▶ About this exercise:
Reproduce the listing below exactly, except for its pictures.

>>>>

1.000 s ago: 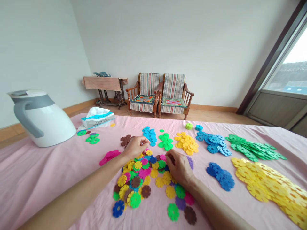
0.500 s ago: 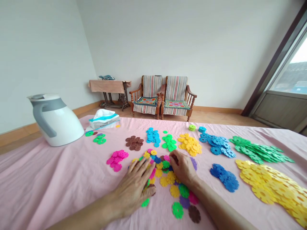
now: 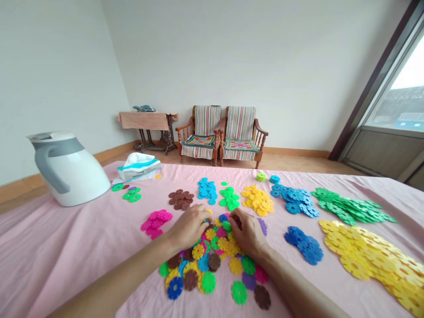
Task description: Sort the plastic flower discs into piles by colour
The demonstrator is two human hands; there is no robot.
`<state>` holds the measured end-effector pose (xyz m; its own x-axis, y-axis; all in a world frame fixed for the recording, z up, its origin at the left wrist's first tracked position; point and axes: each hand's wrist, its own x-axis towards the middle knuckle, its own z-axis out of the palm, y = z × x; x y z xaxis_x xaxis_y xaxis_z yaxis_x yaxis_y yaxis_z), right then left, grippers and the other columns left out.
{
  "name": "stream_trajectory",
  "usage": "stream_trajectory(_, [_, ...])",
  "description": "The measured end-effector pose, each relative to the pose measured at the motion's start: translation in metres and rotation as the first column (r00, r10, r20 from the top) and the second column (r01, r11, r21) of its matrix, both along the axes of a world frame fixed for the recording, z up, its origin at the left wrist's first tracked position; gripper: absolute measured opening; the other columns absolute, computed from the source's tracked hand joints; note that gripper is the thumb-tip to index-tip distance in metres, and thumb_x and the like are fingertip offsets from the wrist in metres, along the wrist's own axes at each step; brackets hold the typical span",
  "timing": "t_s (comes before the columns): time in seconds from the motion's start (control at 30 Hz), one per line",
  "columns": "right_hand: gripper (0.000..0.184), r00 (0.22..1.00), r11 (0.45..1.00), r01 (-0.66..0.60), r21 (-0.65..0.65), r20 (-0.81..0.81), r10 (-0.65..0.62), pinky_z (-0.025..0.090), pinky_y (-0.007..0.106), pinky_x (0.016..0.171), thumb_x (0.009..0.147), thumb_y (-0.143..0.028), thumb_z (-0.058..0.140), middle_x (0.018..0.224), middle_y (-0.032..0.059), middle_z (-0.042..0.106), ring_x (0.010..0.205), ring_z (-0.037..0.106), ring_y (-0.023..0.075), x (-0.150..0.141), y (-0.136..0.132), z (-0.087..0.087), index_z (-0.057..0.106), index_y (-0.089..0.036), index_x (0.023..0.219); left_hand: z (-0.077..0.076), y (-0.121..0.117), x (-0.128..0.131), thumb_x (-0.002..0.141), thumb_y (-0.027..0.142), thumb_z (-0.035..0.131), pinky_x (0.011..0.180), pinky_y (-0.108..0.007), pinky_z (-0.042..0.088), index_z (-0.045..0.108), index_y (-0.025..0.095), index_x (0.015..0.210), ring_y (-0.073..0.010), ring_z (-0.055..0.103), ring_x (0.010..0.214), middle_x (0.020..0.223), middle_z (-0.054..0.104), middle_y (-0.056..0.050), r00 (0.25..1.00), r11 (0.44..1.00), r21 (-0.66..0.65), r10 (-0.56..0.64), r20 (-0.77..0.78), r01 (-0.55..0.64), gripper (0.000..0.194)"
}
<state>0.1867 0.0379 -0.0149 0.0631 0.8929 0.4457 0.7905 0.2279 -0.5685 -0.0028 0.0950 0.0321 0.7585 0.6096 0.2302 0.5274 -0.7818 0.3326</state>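
A mixed pile of flower-shaped plastic discs (image 3: 208, 282) in several colours lies on the pink cloth in front of me. My left hand (image 3: 189, 227) rests at the pile's far left side, its fingers bent down and drawn together; whatever is under the fingertips is hidden. Opposite it, my right hand (image 3: 247, 230) is curled at the far right of the pile, thumb and fingers closed, and I cannot see what they hold. A purple disc (image 3: 263, 226) shows just beyond the right hand. Left of my left hand sits a heap of pink discs (image 3: 156, 223).
Sorted heaps stand beyond: brown (image 3: 181, 199), light blue (image 3: 207, 192), green (image 3: 229, 198) and yellow discs (image 3: 257, 201). Dark blue discs (image 3: 304, 246) and a long row of yellow discs (image 3: 367, 249) lie right. A white jug (image 3: 79, 176) and tissue box (image 3: 141, 170) stand left.
My left hand has gone from lying spread flat over the pile to bent fingers at its far left edge, uncovering discs nearer me. My right hand stays curled in about the same place.
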Motion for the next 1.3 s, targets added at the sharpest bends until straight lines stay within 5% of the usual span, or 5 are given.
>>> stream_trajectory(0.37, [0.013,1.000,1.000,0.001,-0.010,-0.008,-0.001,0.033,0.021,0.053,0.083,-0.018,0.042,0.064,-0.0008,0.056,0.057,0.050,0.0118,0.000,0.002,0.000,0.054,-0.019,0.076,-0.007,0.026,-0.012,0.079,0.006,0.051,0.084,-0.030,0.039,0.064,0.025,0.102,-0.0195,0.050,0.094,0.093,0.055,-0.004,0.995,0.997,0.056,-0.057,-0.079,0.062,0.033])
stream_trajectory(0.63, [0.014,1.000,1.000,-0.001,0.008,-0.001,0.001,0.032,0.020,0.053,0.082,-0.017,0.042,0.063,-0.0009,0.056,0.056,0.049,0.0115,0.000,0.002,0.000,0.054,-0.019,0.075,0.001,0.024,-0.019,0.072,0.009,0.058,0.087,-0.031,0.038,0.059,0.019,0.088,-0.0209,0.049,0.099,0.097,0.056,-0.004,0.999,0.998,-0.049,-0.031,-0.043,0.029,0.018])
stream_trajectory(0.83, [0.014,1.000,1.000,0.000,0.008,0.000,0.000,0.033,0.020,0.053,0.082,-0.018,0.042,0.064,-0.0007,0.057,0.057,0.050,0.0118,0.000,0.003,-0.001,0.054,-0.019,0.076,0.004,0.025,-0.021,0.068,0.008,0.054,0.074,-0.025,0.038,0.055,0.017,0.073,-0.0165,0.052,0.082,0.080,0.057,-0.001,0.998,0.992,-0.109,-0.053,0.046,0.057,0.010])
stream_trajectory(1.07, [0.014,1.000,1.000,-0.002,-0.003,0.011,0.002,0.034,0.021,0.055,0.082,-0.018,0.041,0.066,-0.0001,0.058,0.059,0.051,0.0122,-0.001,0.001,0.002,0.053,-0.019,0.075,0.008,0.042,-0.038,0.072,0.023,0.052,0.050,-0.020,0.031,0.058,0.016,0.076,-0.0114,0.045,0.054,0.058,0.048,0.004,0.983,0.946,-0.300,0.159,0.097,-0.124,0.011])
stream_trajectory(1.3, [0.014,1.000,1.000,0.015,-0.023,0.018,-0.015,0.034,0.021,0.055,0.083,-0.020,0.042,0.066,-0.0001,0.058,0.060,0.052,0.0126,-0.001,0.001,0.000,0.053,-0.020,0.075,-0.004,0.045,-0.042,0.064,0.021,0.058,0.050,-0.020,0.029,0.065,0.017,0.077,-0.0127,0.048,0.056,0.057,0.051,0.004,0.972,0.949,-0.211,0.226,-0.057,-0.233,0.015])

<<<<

▶ Exercise solution:
1.000 s ago: 
0.500 s ago: 
now: 
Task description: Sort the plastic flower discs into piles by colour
The demonstrator is two human hands; there is no robot.
`<state>` holds the measured end-effector pose (xyz m; its own x-axis, y-axis; all in a world frame fixed for the recording, z up, its origin at the left wrist's first tracked position; point and axes: each hand's wrist, its own x-axis towards the middle knuckle, its own z-axis out of the palm, y = z × x; x y z xaxis_x xaxis_y xaxis_z yaxis_x yaxis_y yaxis_z), right then left, grippers and the other columns left out.
{
  "name": "stream_trajectory",
  "usage": "stream_trajectory(_, [_, ...])",
  "description": "The measured end-effector pose, each relative to the pose measured at the motion's start: translation in metres and rotation as the first column (r00, r10, r20 from the top) and the second column (r01, r11, r21) of its matrix, both along the axes of a world frame fixed for the recording, z up, its origin at the left wrist's first tracked position; gripper: absolute measured opening; the other columns absolute, computed from the source's tracked hand joints; note that gripper is the thumb-tip to index-tip distance in metres, and thumb_x and the like are fingertip offsets from the wrist in metres, along the wrist's own axes at each step; brackets hold the typical span",
  "timing": "t_s (comes before the columns): time in seconds from the motion's start (control at 30 Hz), one per line",
  "columns": "right_hand: gripper (0.000..0.184), r00 (0.22..1.00), r11 (0.45..1.00), r01 (-0.66..0.60), r21 (-0.65..0.65), r20 (-0.81..0.81), r10 (-0.65..0.62), pinky_z (-0.025..0.090), pinky_y (-0.007..0.106), pinky_x (0.016..0.171), thumb_x (0.009..0.147), thumb_y (-0.143..0.028), thumb_z (-0.058..0.140), middle_x (0.018..0.224), middle_y (-0.032..0.059), middle_z (-0.042..0.106), ring_x (0.010..0.205), ring_z (-0.037..0.106), ring_y (-0.023..0.075), x (-0.150..0.141), y (-0.136..0.132), z (-0.087..0.087), index_z (-0.057..0.106), index_y (-0.089..0.036), index_x (0.023..0.219); left_hand: z (-0.077..0.076), y (-0.121..0.117), x (-0.128..0.131), thumb_x (-0.002..0.141), thumb_y (-0.027..0.142), thumb_z (-0.035..0.131), pinky_x (0.011..0.180), pinky_y (-0.108..0.007), pinky_z (-0.042..0.088), index_z (-0.045..0.108), index_y (-0.025..0.095), index_x (0.015..0.210), ring_y (-0.073..0.010), ring_z (-0.055..0.103), ring_x (0.010..0.214), middle_x (0.020..0.223), middle_z (-0.054..0.104), middle_y (-0.056..0.050), r00 (0.25..1.00), r11 (0.44..1.00), r21 (-0.66..0.65), r10 (-0.56..0.64), r20 (-0.77..0.78), r01 (-0.55..0.64), gripper (0.000..0.194)"
}
<state>0.1867 0.0379 -0.0149 0.0631 0.8929 0.4457 0.7905 0.2279 -0.5685 -0.0028 0.0950 0.0321 0.7585 0.6096 0.2302 0.5274 -0.7818 0.3326</state>
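A mixed pile of flower-shaped plastic discs (image 3: 208, 282) in several colours lies on the pink cloth in front of me. My left hand (image 3: 189, 227) rests at the pile's far left side, its fingers bent down and drawn together; whatever is under the fingertips is hidden. Opposite it, my right hand (image 3: 247, 230) is curled at the far right of the pile, thumb and fingers closed, and I cannot see what they hold. A purple disc (image 3: 263, 226) shows just beyond the right hand. Left of my left hand sits a heap of pink discs (image 3: 156, 223).
Sorted heaps stand beyond: brown (image 3: 181, 199), light blue (image 3: 207, 192), green (image 3: 229, 198) and yellow discs (image 3: 257, 201). Dark blue discs (image 3: 304, 246) and a long row of yellow discs (image 3: 367, 249) lie right. A white jug (image 3: 79, 176) and tissue box (image 3: 141, 170) stand left.
My left hand has gone from lying spread flat over the pile to bent fingers at its far left edge, uncovering discs nearer me. My right hand stays curled in about the same place.
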Motion for the next 1.3 s, targets added at the sharpest bends until straight lines stay within 5% of the usual span, or 5 are given.
>>> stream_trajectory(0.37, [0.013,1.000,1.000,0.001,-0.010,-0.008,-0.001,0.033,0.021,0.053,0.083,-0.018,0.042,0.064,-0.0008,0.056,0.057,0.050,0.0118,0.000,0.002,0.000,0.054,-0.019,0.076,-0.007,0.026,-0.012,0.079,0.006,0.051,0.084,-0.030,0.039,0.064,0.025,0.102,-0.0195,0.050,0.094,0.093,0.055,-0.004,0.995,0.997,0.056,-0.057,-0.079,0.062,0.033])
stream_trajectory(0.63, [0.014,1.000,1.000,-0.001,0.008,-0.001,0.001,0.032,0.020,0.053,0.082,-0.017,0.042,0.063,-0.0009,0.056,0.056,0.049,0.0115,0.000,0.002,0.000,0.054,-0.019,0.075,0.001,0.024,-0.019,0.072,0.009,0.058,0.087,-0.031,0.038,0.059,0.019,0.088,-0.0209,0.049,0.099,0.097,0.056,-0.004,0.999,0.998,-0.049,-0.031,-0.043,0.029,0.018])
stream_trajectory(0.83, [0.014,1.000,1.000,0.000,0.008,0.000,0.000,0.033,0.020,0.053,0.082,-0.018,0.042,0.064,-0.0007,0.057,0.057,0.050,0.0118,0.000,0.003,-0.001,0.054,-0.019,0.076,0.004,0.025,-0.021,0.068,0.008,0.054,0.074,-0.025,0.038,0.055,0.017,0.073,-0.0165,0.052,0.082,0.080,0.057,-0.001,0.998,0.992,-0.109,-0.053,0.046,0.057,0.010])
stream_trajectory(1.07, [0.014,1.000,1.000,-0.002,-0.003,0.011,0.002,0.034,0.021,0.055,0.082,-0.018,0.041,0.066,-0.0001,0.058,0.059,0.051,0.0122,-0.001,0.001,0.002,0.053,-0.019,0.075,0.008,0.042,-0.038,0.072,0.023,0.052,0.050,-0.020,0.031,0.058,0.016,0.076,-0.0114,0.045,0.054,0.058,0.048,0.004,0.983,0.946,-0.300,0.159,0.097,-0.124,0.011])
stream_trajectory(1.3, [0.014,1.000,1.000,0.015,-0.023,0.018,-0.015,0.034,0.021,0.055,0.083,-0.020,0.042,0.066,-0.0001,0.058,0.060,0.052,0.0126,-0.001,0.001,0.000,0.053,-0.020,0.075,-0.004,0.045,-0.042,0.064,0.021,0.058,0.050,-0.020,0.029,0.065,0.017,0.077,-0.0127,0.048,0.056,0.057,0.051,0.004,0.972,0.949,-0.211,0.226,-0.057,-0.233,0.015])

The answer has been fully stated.